* _ASSIGNED TASK_
Return the entire listing exactly, leaving nothing out.

* _INFORMATION PROVIDED_
◇ ◇ ◇ ◇ ◇

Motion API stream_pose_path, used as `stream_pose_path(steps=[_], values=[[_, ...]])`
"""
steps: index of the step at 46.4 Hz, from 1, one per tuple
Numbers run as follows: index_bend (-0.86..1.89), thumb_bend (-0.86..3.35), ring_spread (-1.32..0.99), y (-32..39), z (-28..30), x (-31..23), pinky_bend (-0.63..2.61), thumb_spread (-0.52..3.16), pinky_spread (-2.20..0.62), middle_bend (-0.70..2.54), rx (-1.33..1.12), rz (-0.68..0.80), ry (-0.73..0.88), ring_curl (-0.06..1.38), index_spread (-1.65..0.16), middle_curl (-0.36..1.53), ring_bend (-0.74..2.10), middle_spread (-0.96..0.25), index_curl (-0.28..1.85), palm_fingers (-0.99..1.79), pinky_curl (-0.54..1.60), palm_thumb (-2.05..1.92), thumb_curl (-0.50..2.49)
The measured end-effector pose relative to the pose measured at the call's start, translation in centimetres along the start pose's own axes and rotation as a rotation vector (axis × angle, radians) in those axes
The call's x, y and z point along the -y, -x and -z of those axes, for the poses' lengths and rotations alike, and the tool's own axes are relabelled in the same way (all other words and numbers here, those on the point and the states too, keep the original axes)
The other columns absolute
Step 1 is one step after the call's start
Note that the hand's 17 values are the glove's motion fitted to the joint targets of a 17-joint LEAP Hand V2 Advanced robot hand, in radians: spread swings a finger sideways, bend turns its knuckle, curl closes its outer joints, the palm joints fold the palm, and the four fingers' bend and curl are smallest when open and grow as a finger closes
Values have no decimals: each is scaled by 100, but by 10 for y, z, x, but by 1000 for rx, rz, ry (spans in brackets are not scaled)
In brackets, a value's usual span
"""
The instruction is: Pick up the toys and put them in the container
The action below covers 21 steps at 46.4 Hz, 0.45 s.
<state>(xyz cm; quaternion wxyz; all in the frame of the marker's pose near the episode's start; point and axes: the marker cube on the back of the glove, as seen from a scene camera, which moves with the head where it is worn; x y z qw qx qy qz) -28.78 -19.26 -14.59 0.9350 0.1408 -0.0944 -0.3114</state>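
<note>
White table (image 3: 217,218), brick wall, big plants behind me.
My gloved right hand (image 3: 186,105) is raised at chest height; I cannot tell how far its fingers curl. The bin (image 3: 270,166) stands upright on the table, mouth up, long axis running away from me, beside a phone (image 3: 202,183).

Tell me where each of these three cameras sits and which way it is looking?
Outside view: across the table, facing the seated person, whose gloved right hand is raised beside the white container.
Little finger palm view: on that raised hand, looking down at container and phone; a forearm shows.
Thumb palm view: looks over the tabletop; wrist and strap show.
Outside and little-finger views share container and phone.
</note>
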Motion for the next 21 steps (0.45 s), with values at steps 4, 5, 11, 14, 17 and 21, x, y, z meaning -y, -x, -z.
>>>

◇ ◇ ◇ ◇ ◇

* _ANSWER TO THIS TASK_
Motion API stream_pose_path, used as `stream_pose_path(steps=[_], values=[[_, ...]])`
"""
steps: index of the step at 46.4 Hz, from 1, one per tuple
Numbers run as follows: index_bend (-0.86..1.89), thumb_bend (-0.86..3.35), ring_spread (-1.32..0.99), y (-32..39), z (-28..30), x (-31..23), pinky_bend (-0.63..2.61), thumb_spread (-0.52..3.16), pinky_spread (-2.20..0.62), middle_bend (-0.70..2.54), rx (-1.33..1.12), rz (-0.68..0.80), ry (-0.73..0.88), ring_curl (-0.06..1.38), index_spread (-1.65..0.16), middle_curl (-0.36..1.53), ring_bend (-0.74..2.10), middle_spread (-0.96..0.25), index_curl (-0.28..1.85), palm_fingers (-0.99..1.79), pinky_curl (-0.54..1.60), palm_thumb (-2.05..1.92), thumb_curl (-0.50..2.49)
The measured end-effector pose relative to the pose measured at the call's start, translation in centimetres along the start pose's own axes and rotation as a rotation vector (axis × angle, radians) in those axes
The call's x, y and z point along the -y, -x and -z of those axes, for the poses' lengths and rotations alike, and the tool's own axes are relabelled in the same way (all other words and numbers here, those on the point and the states too, keep the original axes)
The other columns absolute
Step 1 is one step after the call's start
Note that the hand's 17 values are the glove's motion fitted to the joint targets of a 17-joint LEAP Hand V2 Advanced robot hand, in radians: spread swings a finger sideways, bend turns its knuckle, curl closes its outer joints, the palm joints fold the palm, and the four fingers' bend and curl are smallest when open and grow as a finger closes
Values have no decimals: each is scaled by 100, but by 10 for y, z, x, but by 1000 for rx, rz, ry (spans in brackets are not scaled)
In brackets, a value's usual span
"""
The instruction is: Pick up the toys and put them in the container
The action below covers 21 steps at 46.4 Hz, 0.45 s.
<state>(xyz cm; quaternion wxyz; all in the frame of the marker's pose near the episode's start; point and axes: the marker cube on the back of the glove, as seen from a scene camera, which moves with the head where it is worn; x y z qw qx qy qz) -28.78 -19.26 -14.59 0.9350 0.1408 -0.0944 -0.3114</state>
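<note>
White table (image 3: 217,218), brick wall, big plants behind me.
My gloved right hand (image 3: 186,105) is raised at chest height; I cannot tell how far its fingers curl. The bin (image 3: 270,166) stands upright on the table, mouth up, long axis running away from me, beside a phone (image 3: 202,183).

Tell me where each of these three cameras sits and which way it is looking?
Outside view: across the table, facing the seated person, whose gloved right hand is raised beside the white container.
Little finger palm view: on that raised hand, looking down at container and phone; a forearm shows.
Thumb palm view: looks over the tabletop; wrist and strap show.
Outside and little-finger views share container and phone.
</note>
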Motion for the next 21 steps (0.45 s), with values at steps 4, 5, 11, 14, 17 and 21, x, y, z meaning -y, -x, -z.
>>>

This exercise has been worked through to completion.